▶ [What you have to do]
Filter the entries, keeping every line with the string "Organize".

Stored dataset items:
• • • • • • •

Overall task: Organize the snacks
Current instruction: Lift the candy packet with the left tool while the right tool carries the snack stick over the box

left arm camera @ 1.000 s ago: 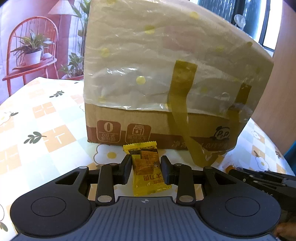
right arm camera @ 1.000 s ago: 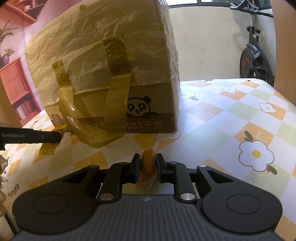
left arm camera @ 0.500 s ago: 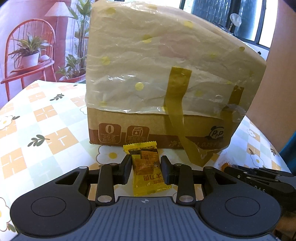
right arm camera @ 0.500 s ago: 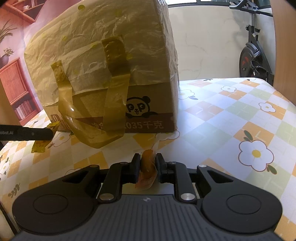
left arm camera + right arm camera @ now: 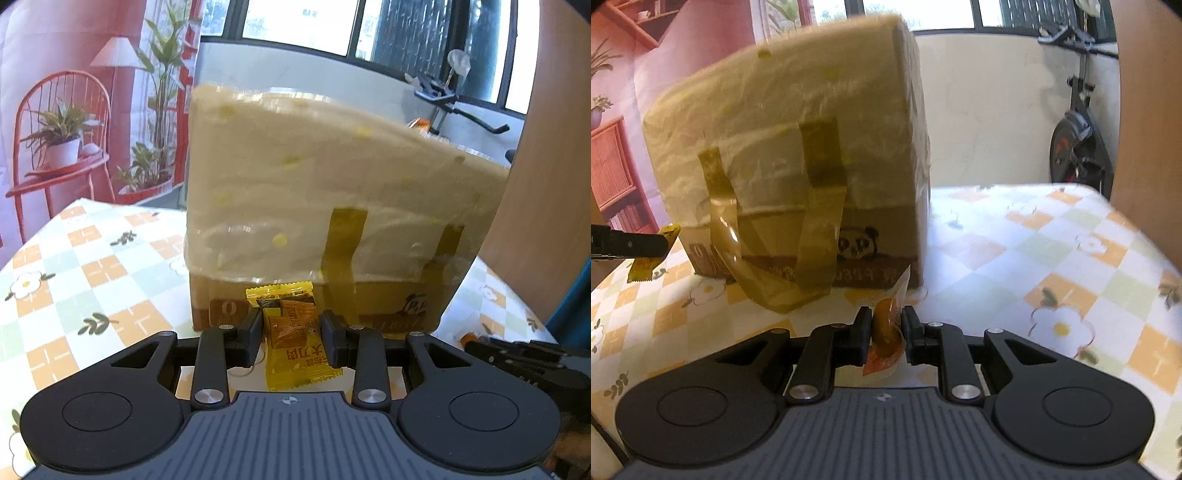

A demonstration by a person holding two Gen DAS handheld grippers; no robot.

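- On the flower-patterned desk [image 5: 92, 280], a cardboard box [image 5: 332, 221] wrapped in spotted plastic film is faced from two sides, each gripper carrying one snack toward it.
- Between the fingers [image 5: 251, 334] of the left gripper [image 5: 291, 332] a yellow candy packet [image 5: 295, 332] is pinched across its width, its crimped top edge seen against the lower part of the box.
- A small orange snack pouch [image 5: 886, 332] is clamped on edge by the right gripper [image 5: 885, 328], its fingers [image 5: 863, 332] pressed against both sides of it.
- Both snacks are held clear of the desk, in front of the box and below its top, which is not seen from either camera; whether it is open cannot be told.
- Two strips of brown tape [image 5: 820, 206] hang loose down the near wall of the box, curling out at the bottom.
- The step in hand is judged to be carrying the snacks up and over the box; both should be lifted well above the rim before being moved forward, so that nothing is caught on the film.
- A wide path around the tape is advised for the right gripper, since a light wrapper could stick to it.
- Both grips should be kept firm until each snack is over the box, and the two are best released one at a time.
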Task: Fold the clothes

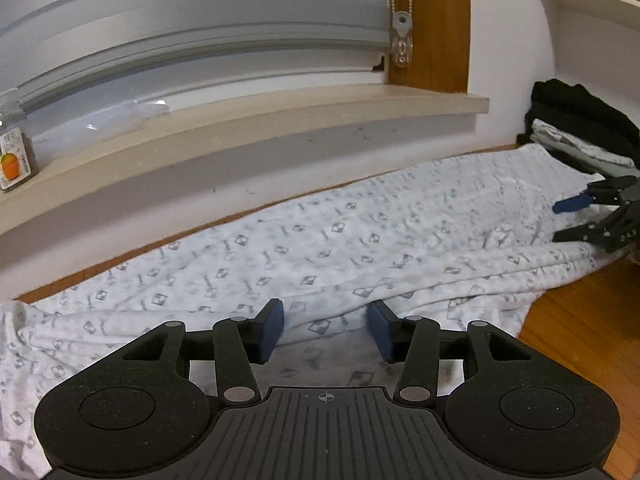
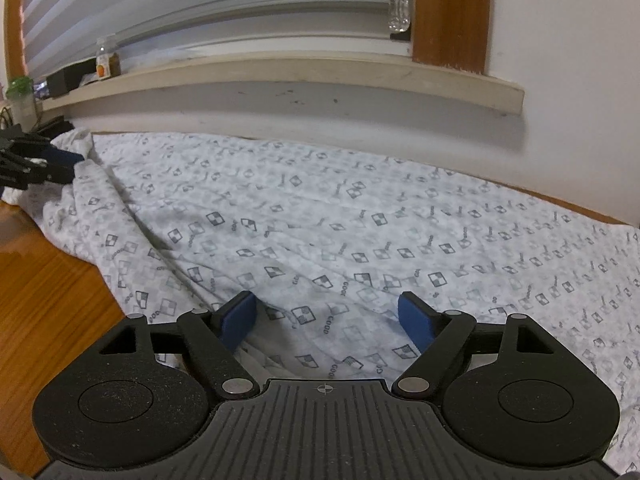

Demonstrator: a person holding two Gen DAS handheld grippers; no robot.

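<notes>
White patterned garment (image 1: 340,240) lies spread flat along the wooden table (image 1: 580,320), under the window sill (image 1: 280,120). Left tool (image 1: 326,330) hovers low over the near hem, jaws partly apart, blue pads (image 1: 272,330) clear of the fabric, nothing gripped. Right tool (image 2: 326,318) is over the cloth too, jaws wide, empty; a fold of fabric sits between the pads but unpinched. Folded stack of dark and light clothes (image 1: 580,132) sits at the far right end, touching the garment edge. Small jar (image 1: 14,152) with an orange label stands on the sill; contents unclear.
</notes>
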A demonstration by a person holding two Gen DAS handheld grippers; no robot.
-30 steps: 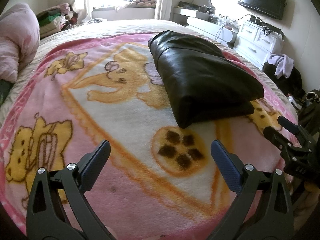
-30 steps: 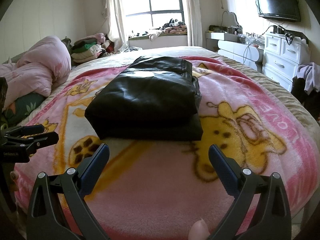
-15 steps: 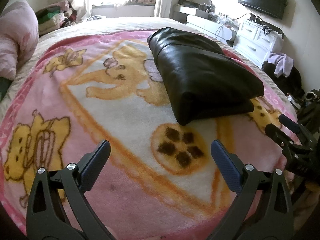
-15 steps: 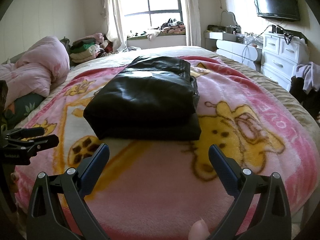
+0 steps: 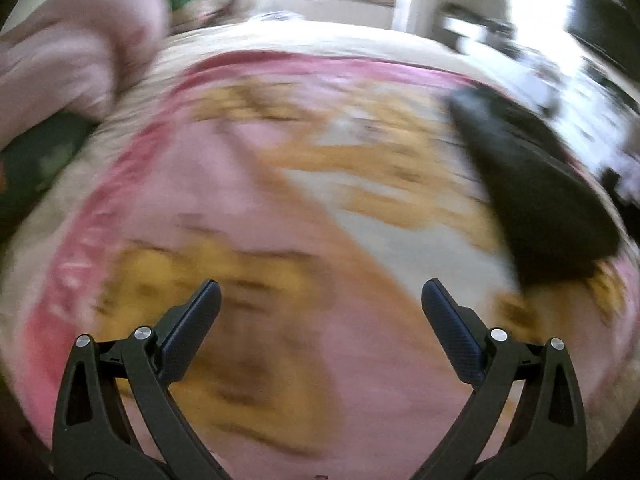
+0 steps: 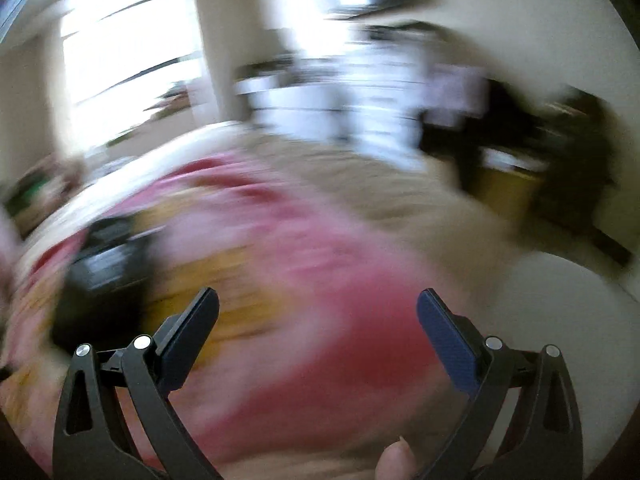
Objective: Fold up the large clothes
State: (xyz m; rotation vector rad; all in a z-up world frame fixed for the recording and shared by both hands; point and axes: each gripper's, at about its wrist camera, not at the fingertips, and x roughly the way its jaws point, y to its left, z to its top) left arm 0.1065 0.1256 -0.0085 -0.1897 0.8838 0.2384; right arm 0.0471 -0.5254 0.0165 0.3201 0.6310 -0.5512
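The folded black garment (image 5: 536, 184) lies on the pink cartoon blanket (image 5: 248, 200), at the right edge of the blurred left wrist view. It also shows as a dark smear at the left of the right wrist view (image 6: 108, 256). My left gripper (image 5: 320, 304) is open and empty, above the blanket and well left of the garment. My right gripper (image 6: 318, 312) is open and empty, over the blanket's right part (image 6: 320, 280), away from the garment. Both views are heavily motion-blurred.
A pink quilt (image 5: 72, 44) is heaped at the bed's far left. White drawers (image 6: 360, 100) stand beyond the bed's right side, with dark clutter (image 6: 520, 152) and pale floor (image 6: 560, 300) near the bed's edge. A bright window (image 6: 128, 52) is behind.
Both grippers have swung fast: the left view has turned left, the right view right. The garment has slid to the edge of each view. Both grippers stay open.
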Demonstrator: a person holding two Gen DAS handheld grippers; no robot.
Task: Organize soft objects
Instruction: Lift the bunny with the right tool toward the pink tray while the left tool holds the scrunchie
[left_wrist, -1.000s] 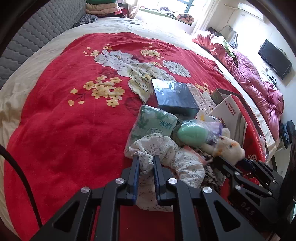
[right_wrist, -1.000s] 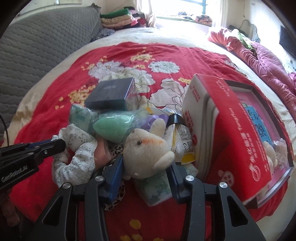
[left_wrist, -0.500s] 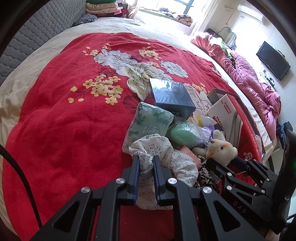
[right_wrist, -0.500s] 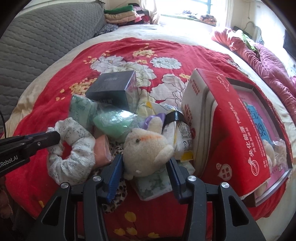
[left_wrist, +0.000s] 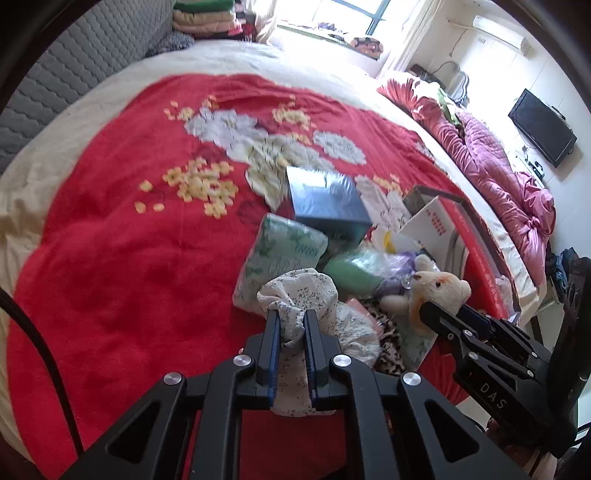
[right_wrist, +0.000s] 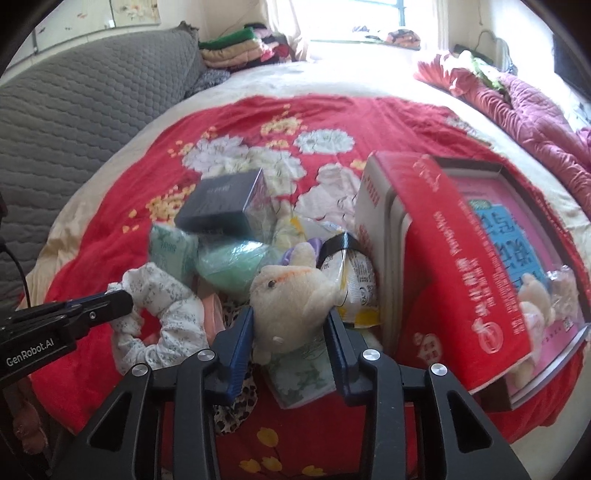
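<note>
**Red blanket, a heap of soft things, both grippers in it**

Red fleece with white and yellow flowers covers most of the bed: this blanket (left_wrist: 122, 258) carries everything, and its near edge is cut off behind the gripper bodies in both views. Toward the blanket's right edge stands a red carton (right_wrist: 454, 258), tilted, its far end and lower corner running out of the right wrist view; the print on it is smeared by blur. Near the blanket's middle a dark blue box (left_wrist: 325, 201) rests partly on a green tissue pack (left_wrist: 280, 254), whose lower edge is hidden under cloth. A green pouch (right_wrist: 232, 269) in clear wrap lies behind the toys, its outline hard to make out.

The white floral scrunchie (left_wrist: 310, 295) lies at the heap's left side, nearest the blanket's near edge. The left gripper (left_wrist: 291, 325) is clamped tight on a fold of it, cloth bunched between the two blue pads and hanging below them. The cream plush toy (right_wrist: 291, 299) sits at the front of the heap, between the scrunchie and the carton. The right gripper (right_wrist: 290, 328) straddles it, jaws closing, both pads against its flanks; the toy's lower body is hidden by them. Leopard-print fabric (right_wrist: 236, 406) shows only as a scrap under the right gripper.
</note>
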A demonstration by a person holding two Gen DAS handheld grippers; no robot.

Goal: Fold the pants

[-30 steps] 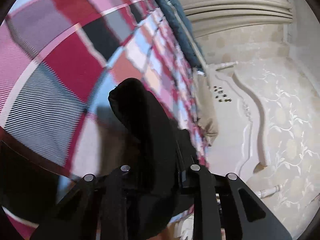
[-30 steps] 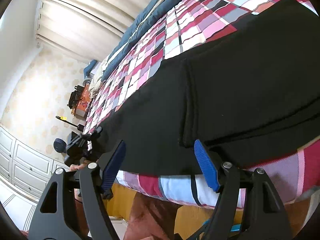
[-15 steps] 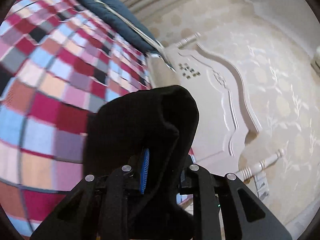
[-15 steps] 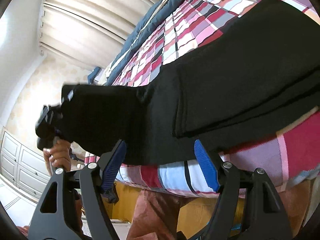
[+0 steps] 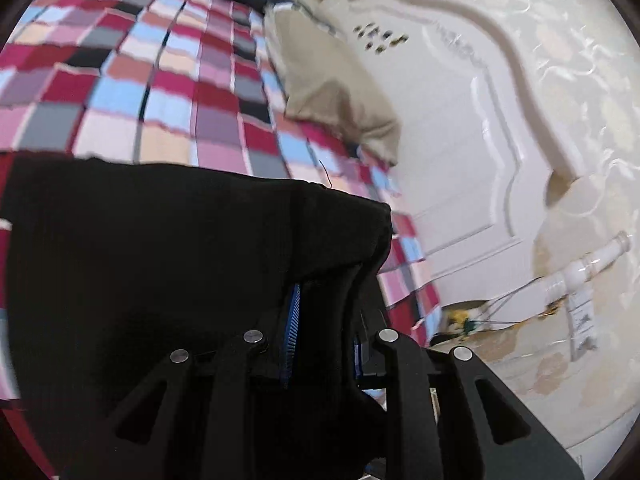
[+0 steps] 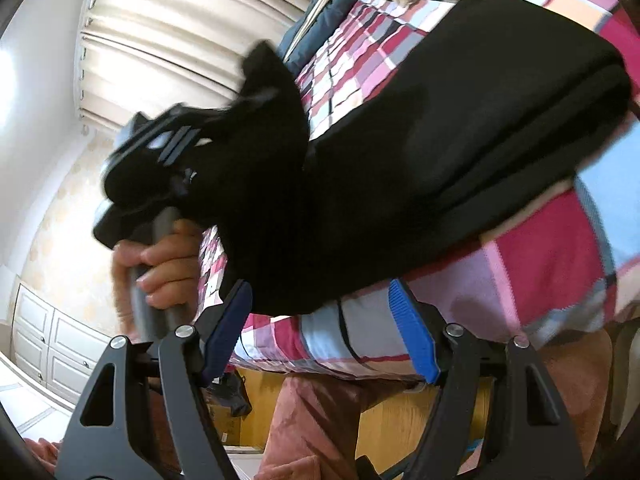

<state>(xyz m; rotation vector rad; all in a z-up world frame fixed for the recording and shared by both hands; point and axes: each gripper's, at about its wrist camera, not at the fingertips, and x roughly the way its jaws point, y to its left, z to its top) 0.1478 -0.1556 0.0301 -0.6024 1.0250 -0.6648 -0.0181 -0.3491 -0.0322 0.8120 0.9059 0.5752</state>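
Note:
Black pants (image 6: 460, 120) lie on the checked bedspread (image 6: 540, 264), partly folded. My left gripper (image 5: 324, 320) is shut on one end of the pants (image 5: 160, 248) and holds it lifted above the bed; the cloth drapes over its fingers. In the right wrist view the left gripper (image 6: 160, 160) shows, held in a hand, carrying that end over the lying part. My right gripper (image 6: 320, 324) is open and empty at the bed's near edge, just below the pants' hem.
A beige pillow (image 5: 336, 92) lies by the white headboard (image 5: 480, 128). Dark blue bedding (image 6: 324, 12) lies at the bed's far side under pale curtains (image 6: 168, 32). White cabinets (image 6: 52, 340) stand at left. The wooden bed side (image 6: 400, 420) is below.
My left gripper has lifted the pants' end off the bed and carried it toward the headboard end, over the rest. My right gripper stays open near the bed's edge.

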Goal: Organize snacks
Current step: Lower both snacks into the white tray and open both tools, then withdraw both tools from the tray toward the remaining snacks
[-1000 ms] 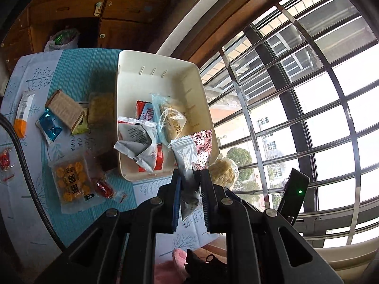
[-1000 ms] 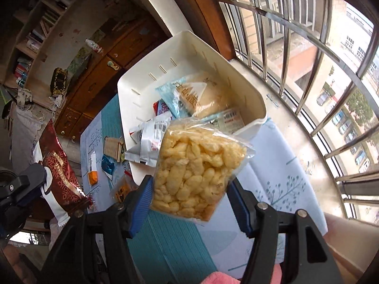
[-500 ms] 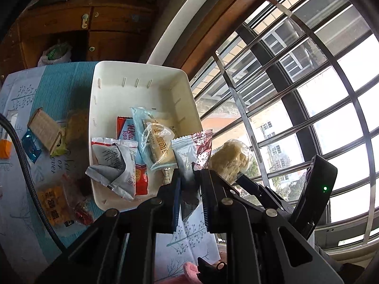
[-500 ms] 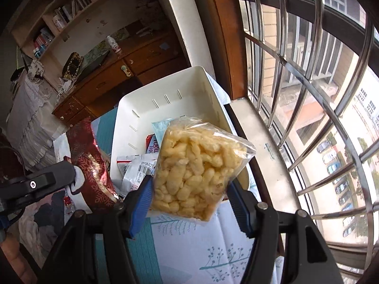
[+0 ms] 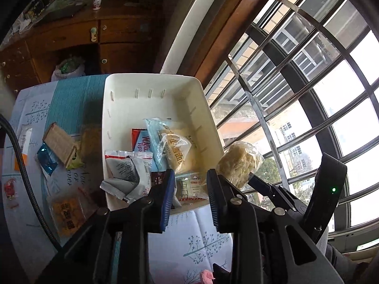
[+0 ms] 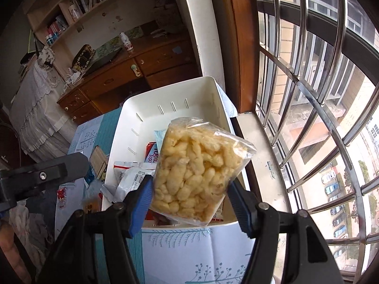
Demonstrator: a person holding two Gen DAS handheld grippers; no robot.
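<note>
A white tray [image 5: 151, 78] on the tablecloth holds several snack packets. My left gripper [image 5: 190, 187] hovers over its near end and its jaws are opening. A clear packet with red print [image 5: 189, 188] lies in the tray below the gap, with neither pad pressing on it. My right gripper [image 6: 189, 196] is shut on a clear bag of yellow puffed snacks [image 6: 196, 165], held above the near right part of the tray [image 6: 170, 94]. The same bag [image 5: 239, 163] shows at the tray's right edge in the left wrist view. The left gripper's body [image 6: 42, 175] juts in from the left in the right wrist view.
On the cloth left of the tray lie a brown box [image 5: 59, 145], a blue packet [image 5: 46, 159], an orange-filled packet [image 5: 67, 213] and a red candy [image 5: 9, 189]. A black cable [image 5: 19, 156] crosses there. A barred window [image 6: 308, 94] runs along the right; a wooden cabinet [image 5: 71, 37] stands behind.
My left jaws have parted and let go of the clear packet with red print, which now lies in the tray's near end. The right gripper has rolled and shifted over the tray with its bag.
</note>
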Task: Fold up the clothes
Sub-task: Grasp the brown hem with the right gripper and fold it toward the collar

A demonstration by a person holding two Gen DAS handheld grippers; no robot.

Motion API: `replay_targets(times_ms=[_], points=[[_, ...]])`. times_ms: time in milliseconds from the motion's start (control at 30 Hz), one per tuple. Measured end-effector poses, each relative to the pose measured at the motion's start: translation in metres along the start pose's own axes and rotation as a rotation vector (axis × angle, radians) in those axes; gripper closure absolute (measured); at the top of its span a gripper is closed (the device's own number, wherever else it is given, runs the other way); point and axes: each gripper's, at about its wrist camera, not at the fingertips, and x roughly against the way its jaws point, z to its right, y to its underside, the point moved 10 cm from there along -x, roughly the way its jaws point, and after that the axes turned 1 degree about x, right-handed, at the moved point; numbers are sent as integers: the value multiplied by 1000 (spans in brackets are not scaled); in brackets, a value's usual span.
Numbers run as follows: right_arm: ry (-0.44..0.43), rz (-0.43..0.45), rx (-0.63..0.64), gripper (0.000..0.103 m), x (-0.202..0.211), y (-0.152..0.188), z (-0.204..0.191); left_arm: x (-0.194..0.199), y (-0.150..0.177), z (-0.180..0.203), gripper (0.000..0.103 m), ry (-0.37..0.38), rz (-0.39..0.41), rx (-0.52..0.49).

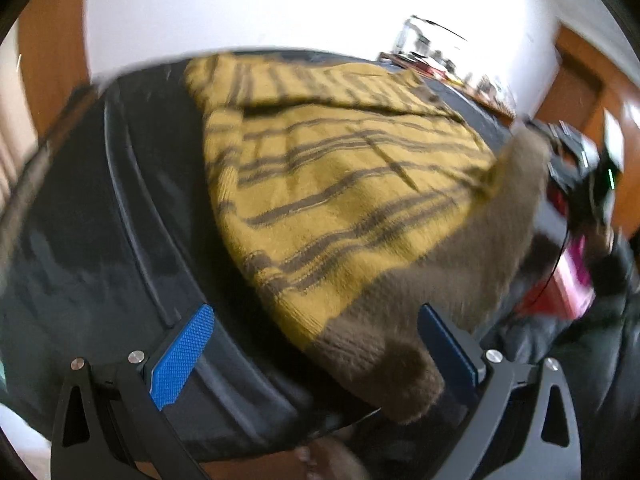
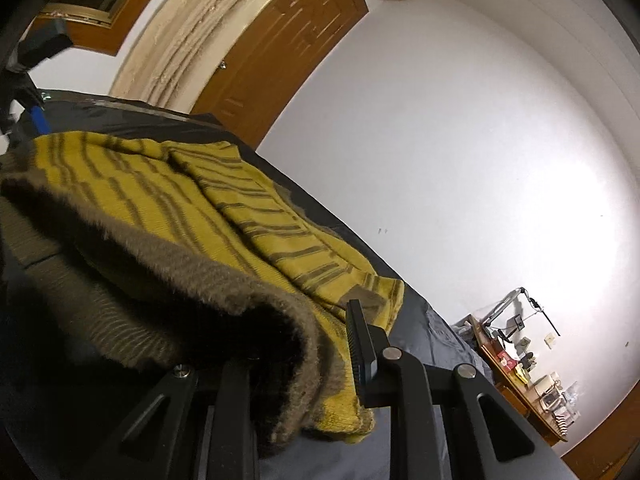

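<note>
Lying spread on the dark-covered bed [image 1: 132, 216] with one sleeve folded across its body, the mustard-yellow knitted sweater with brown stripes and brown ribbed hem [image 1: 344, 184] looks early in folding: the right gripper [image 2: 304, 344] pinches its hem, the left gripper [image 1: 316, 344] gapes empty.

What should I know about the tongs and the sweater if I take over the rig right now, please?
Right tongs: shut on the sweater's brown hem, which is lifted.
Left tongs: open, a brown hem corner between the pads, not pinched.
Sweater: yellow with brown stripes, spread on the dark sheet, one sleeve already folded over the body.
Left: grip with the left tongs, carry the hem over.
</note>
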Motion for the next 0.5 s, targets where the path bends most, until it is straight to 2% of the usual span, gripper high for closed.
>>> replay_targets(times_ms=[167, 267, 367, 500], points=[[-6, -38, -56, 79, -23, 3, 19, 18, 7, 33, 1, -191, 96, -421], [-30, -62, -135, 79, -38, 7, 33, 12, 23, 57, 1, -245, 94, -659], [-55, -83, -178, 79, -49, 13, 39, 8, 33, 73, 1, -274, 103, -806], [-67, -89, -160, 79, -51, 15, 32, -3, 34, 74, 1, -308, 74, -903]])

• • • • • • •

▶ [Expected output]
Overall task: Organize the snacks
Task: Organize soft objects
Goal: Organize snacks

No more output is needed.